In a sales contract, force majeure can be seen as a meteorological risk. Does it mean that the lawyer should not deal with it? And if late payment is a financial risk, does it mean that the lawyer should abstain from commenting on the provisions dealing with it? Non-compliance with technical specifications will often be described as a technical or operational risk. Should therefore the lawyer be absent from discussions on this subject? What is 100% legal, actually? Choice of applicable law, details of the arbitration procedure, and the so-called final provisions stating strategically important matters - I am kidding - like annexes forming an integral part of the agreement? If a lawyer limits his focus to the strictly legal, he condemns himself to working on issues that are of not much significance, relevance or importance for anyone else in the company. Eventually, he will pale into insignificance within his organisation. Not exactly what you would expect from a modern in-house counsel determined to deal with strategically meaningful priorities!
So, the better lawyers are, the more they become familiar with and involved in dealing with risks that are not primarily branded as legal. Good lawyers have a deep understanding of financial tools, strategic options, business process, operations of the company, and the evolution of the business environment. So, what's the interest of categorising risks? The idea that lawyers should be dealing with legal risks, and that in a separate room the financial people should be dealing with financial risks, is nothing but an accurate definition of a highly dysfunctional, bureaucratic, and ineffective organisation.

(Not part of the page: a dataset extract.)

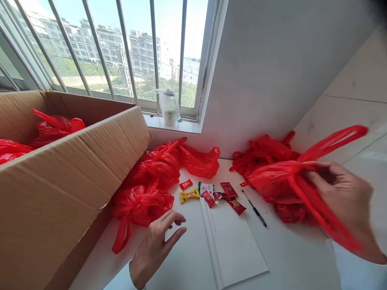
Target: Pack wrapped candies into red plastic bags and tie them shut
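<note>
My right hand (341, 193) pinches the gathered neck of a red plastic bag (275, 177) at the right, its handle loops sticking out past my fingers. My left hand (160, 241) hovers over the white table with thumb and fingers apart and nothing between them. Just beyond it sits a knotted red bag (142, 203). An open notebook (238, 249) lies between my hands. Several small wrapped snacks lie at its top edge, among them a yellow packet (189, 195) and a dark red packet (229, 189). To their right rests a black pen (255, 209).
A large cardboard box (75, 173) holding red bags (57, 129) stands at the left. More red bags (199, 161) lie along the wall, with a heap of them (266, 151) at the back right. A bagged cup (169, 112) stands on the windowsill by the barred window.
</note>
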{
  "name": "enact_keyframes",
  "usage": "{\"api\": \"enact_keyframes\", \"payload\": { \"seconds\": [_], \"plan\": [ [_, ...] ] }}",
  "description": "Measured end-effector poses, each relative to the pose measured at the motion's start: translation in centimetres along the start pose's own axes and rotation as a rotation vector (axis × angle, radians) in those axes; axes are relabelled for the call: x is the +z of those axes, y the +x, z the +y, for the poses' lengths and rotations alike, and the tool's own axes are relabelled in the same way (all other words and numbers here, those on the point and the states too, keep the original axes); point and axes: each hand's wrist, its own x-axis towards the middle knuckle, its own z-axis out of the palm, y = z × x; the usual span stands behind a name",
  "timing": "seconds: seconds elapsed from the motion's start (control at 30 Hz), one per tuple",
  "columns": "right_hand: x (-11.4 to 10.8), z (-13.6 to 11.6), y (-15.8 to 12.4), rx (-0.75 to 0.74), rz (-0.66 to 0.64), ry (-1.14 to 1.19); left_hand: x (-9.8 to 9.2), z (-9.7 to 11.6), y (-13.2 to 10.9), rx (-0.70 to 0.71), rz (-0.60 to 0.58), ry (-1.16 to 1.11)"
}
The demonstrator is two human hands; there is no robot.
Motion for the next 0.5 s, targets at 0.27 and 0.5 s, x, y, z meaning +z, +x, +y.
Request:
{"api": "enact_keyframes", "payload": {
  "seconds": [0.27, 0.5],
  "plan": [
    [14.5, -5.2, -16.3, 0.258, -0.565, 0.783, 3.6, 0.6, 1.2, 0.173, 0.335, 0.002],
    [14.8, -3.1, -19.4, -0.304, -0.681, 0.414, 5.2, -3.0, -0.1, 0.373, 0.244, 0.207]
  ]
}}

Because important risks are multidimensional, managing them requires a multidisciplinary approach. Effective risk management demands a blend of competences. Important risks should not be managed by one specialist only, lawyer or other. People of different departments must talk to each other. Cross-teams must be formed. Lawyers who want to play a signifciant role in risk management must be able to understand the non-legal dimensions of the risks they are contributing to manage. How could a lawyer efficiently advise on the risks involved in the acquisition of a company if he has no idea about the strategy behind this acquisition, about the financing arrangements, and about the business of the target? Risk management requires a cross-functional approach, and as a lawyer you cannot stand out in a cross-team if you don't get what the financiers or the engineers are talking about. No need to be an expert in finance, strategy, marketing, operations and all the rest, but a solid culture générale in business is a must for effective risk management by lawyers.